Read more at the Vespa project homepage.

The project is covered by the Apache License, Version 2.0.

Vespa development on AlmaLinux 8

This guide describes how to build, unit test and system test Vespa on AlmaLinux 8 using Docker or Podman. Change from docker to podman in the commands below if using Podman.

When doing Vespa development it is important that the turnaround time between code changes and running unit tests and system tests is short. vespa-dev-almalinux-8 provides a complete environment for this. The code is compiled using mvn, cmake and make and then installed into your personal install directory. Vespa can be executed directly from this directory when for instance running system tests.

Docker configuration

Docker on macOS

Make sure Docker has sufficient resources:

Open Docker - Preferences - Resources and set:

  • CPUs: Minimum 2. Use 8 or more for faster build times.
  • Memory: Minimum 8 GB. 16 GB or more is preferred.
  • Disk size: 128 GB.

Docker on Linux

Make sure Docker can be executed without sudo for the scripts in this guide to work:

sudo groupadd docker
sudo usermod -aG docker $(id -un)
sudo systemctl restart docker

Log out and login again; or run sudo su - $USER command to continue.

Podman on macOS

Install Podman Desktop:

brew install podman-desktop

Create a new Podman Machine with sufficient resources (Preferences - Resources - Create new ...)

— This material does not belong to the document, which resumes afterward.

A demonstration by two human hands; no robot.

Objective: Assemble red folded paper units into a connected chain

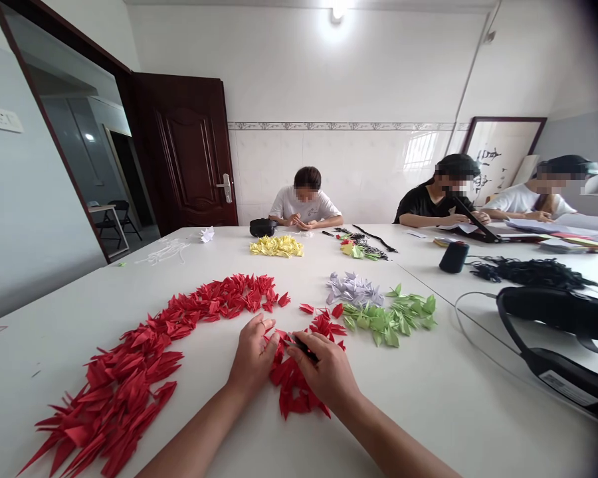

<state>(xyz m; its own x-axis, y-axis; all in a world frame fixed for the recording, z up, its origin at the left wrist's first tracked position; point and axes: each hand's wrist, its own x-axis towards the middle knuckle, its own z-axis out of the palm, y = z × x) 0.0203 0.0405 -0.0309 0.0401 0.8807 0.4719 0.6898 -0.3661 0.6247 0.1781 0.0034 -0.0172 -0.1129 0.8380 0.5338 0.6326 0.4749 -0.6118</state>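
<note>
My left hand point(253, 352) is closed in a pinch on a red folded paper crane, mostly hidden by the fingers. In my right hand point(326, 372) is a small tool with a black handle point(305, 348) and a thin metal tip; its exact kind is not clear. The tip points at the paper between my hands. Below them lies a small heap of red paper cranes point(296, 397). A long curved heap of red cranes point(124, 372) spreads to the left. Just beyond my right hand are pale lilac folded papers point(353, 290) and light green ones point(391, 317).
Across the white table point(219, 431) sit several people. A yellow paper heap point(277, 246) and black pouch point(262, 228) lie at the far side. On the right are a black thread spool point(454, 257), black strings point(538, 272) and a black headset point(553, 332) with a cable.
</note>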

  • CPUs: Minimum 2. Use 8 or more for faster build times.
  • Memory: Minimum 8 GB. 16 GB or more is preferred.
  • Disk size: 128 GB.
  • Machine with root privileges: Enabled

The Podman Machine can also be created using podman machine init:

podman machine init --cpus=8 --memory=16384 --disk-size=128 --rootful

Setup the Docker container

Download the latest vespa-dev-almalinux-8 Docker image

docker pull docker.io/vespaengine/vespa-dev-almalinux-8:latest

Create the Docker container

Remote debugging

If you want to be able to attach a remote debugger (e.g. IntelliJ) to a process inside the container, you need to add port forwarding at this stage. It cannot be done after the container has been created. To allow debugging on port 5005, insert the following line in between the lines to the command in the appropriate section below:

-p 127.0.0.1:5005:5005 \
With explicit Docker volume (recommended for macOS)

First, create a long lived Docker volume. This lets us persist data generated by and used by the Docker container. Skip this step if the volume already exists.

docker volume create volume-vespa-dev-almalinux-8

Second, create the container by mounting the volume as the home directory inside the container:

docker create \
    -p 127.0.0.1:3334:22 \
    -v volume-vespa-dev-almalinux-8:/home/$(id -un) \
    --privileged \
    --pids-limit -1 \
    --name vespa-dev-almalinux-8 \
    docker.io/vespaengine/vespa-dev-almalinux-8:latest
With directory volume mount (recommended for Linux)

A directory on the host machine can be mounted into the container using the -v option. This lets us persist data generated by and used by the Docker container. When running Docker on a Linux host there is basically no overhead doing so. First, create a volume directory on the host:

mkdir -p $HOME/volumes/vespa-dev-almalinux-8

Second, run docker create with the -v option to mount the volume directory as the home directory in the container:

docker create \
    -p 127.0.0.1:3334:22 \
    -v $HOME/volumes/vespa-dev-almalinux-8:/home/$(id -un) \
    --privileged \
    --pids-limit -1 \
    --name vespa-dev-almalinux-8 \
    docker.io/vespaengine/vespa-dev-almalinux-8:latest

Start the Docker container

docker start vespa-dev-almalinux-8

Configure the Docker container

Ensure you have an SSH key before running the configure-container.sh script. If not, use the following guide to generate a new SSH key.

mkdir -p $HOME/git
cd $HOME/git
git clone git@github.com:vespa-engine/docker-image-dev.git
cd $HOME/git/docker-image-dev/dev/almalinux-8

If using Docker:

./configure-container.sh docker vespa-dev-almalinux-8

Or, if using Podman:

./configure-container.sh podman vespa-dev-almalinux-8

This adds yourself as user in the container, copies authorized keys to ensure ssh can be used, and sets environment variables needed for building Vespa.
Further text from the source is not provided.